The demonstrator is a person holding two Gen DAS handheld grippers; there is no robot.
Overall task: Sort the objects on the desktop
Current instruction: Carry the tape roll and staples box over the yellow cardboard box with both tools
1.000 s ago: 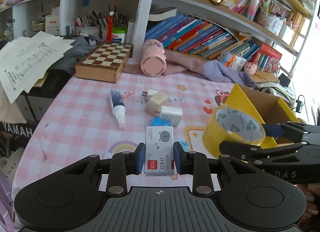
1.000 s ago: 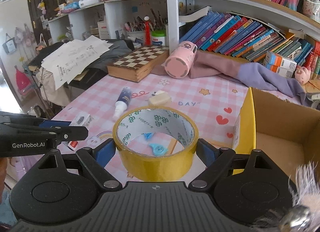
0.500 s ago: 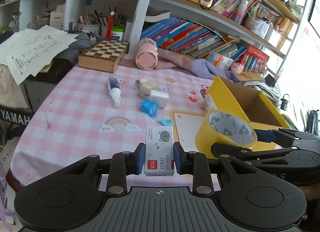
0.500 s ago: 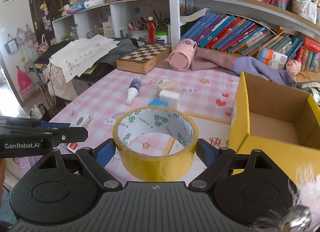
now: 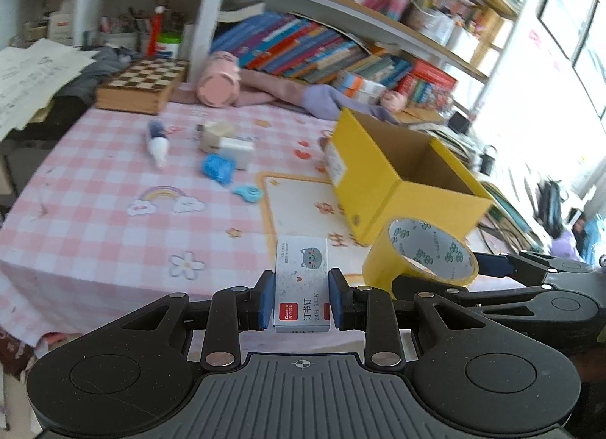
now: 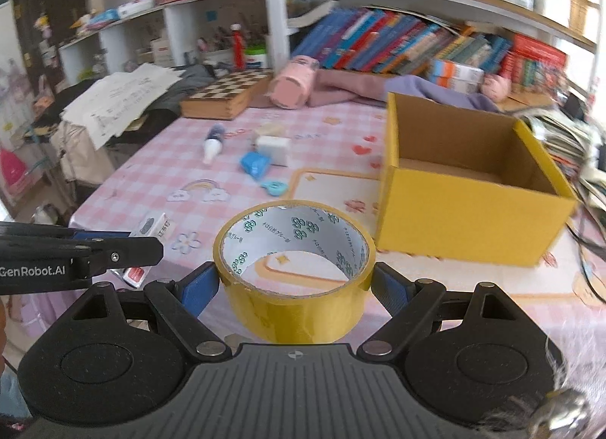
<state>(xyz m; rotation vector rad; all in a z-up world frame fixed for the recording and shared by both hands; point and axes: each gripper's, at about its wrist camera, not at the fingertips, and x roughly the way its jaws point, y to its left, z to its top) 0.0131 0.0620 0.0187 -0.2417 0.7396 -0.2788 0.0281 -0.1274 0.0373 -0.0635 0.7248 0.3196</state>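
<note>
My left gripper [image 5: 302, 297] is shut on a small white staple box [image 5: 301, 280] with a grey cat picture, held above the table's near edge. My right gripper [image 6: 294, 281] is shut on a yellow tape roll [image 6: 294, 268], its blue pads pressing both sides. The same tape roll [image 5: 418, 255] and the right gripper's fingers [image 5: 492, 264] show at the lower right of the left wrist view. An open yellow cardboard box [image 6: 466, 189] stands on the table ahead and to the right of both grippers. The staple box [image 6: 151, 234] and the left gripper's arm appear at the left of the right wrist view.
On the pink checked tablecloth [image 5: 94, 219] lie a glue bottle [image 5: 157, 139], white chargers [image 5: 231, 143], a blue packet [image 5: 217, 168] and a small blue piece [image 5: 248, 192]. A chessboard box [image 5: 142, 85], a pink cup [image 5: 219, 83] and cloths lie at the back below bookshelves.
Both grippers have drawn back toward the table's near edge and swung right with their loads; the yellow box now lies more centrally ahead and the loose items look farther off.
</note>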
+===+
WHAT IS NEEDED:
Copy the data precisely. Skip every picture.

SOLUTION FOR THIS EXERCISE:
The demonstrator is a person holding two Gen DAS handheld grippers; there is no robot.
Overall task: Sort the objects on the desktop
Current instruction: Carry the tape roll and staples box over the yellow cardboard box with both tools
1.000 s ago: 
1.000 s ago: 
0.500 s ago: 
0.500 s ago: 
now: 
now: 
<state>(xyz m; rotation vector rad; all in a z-up world frame fixed for the recording and shared by both hands; point and axes: each gripper's, at about its wrist camera, not at the fingertips, and x roughly the way its jaws point, y to its left, z to its top) 0.0131 0.0620 0.0187 -0.2417 0.7396 -0.2788 0.0281 -0.1274 0.0373 -0.0635 0.7248 0.3196</state>
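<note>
My left gripper [image 5: 302, 297] is shut on a small white staple box [image 5: 301, 280] with a grey cat picture, held above the table's near edge. My right gripper [image 6: 294, 281] is shut on a yellow tape roll [image 6: 294, 268], its blue pads pressing both sides. The same tape roll [image 5: 418, 255] and the right gripper's fingers [image 5: 492, 264] show at the lower right of the left wrist view. An open yellow cardboard box [image 6: 466, 189] stands on the table ahead and to the right of both grippers. The staple box [image 6: 151, 234] and the left gripper's arm appear at the left of the right wrist view.
On the pink checked tablecloth [image 5: 94, 219] lie a glue bottle [image 5: 157, 139], white chargers [image 5: 231, 143], a blue packet [image 5: 217, 168] and a small blue piece [image 5: 248, 192]. A chessboard box [image 5: 142, 85], a pink cup [image 5: 219, 83] and cloths lie at the back below bookshelves.
Both grippers have drawn back toward the table's near edge and swung right with their loads; the yellow box now lies more centrally ahead and the loose items look farther off.
</note>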

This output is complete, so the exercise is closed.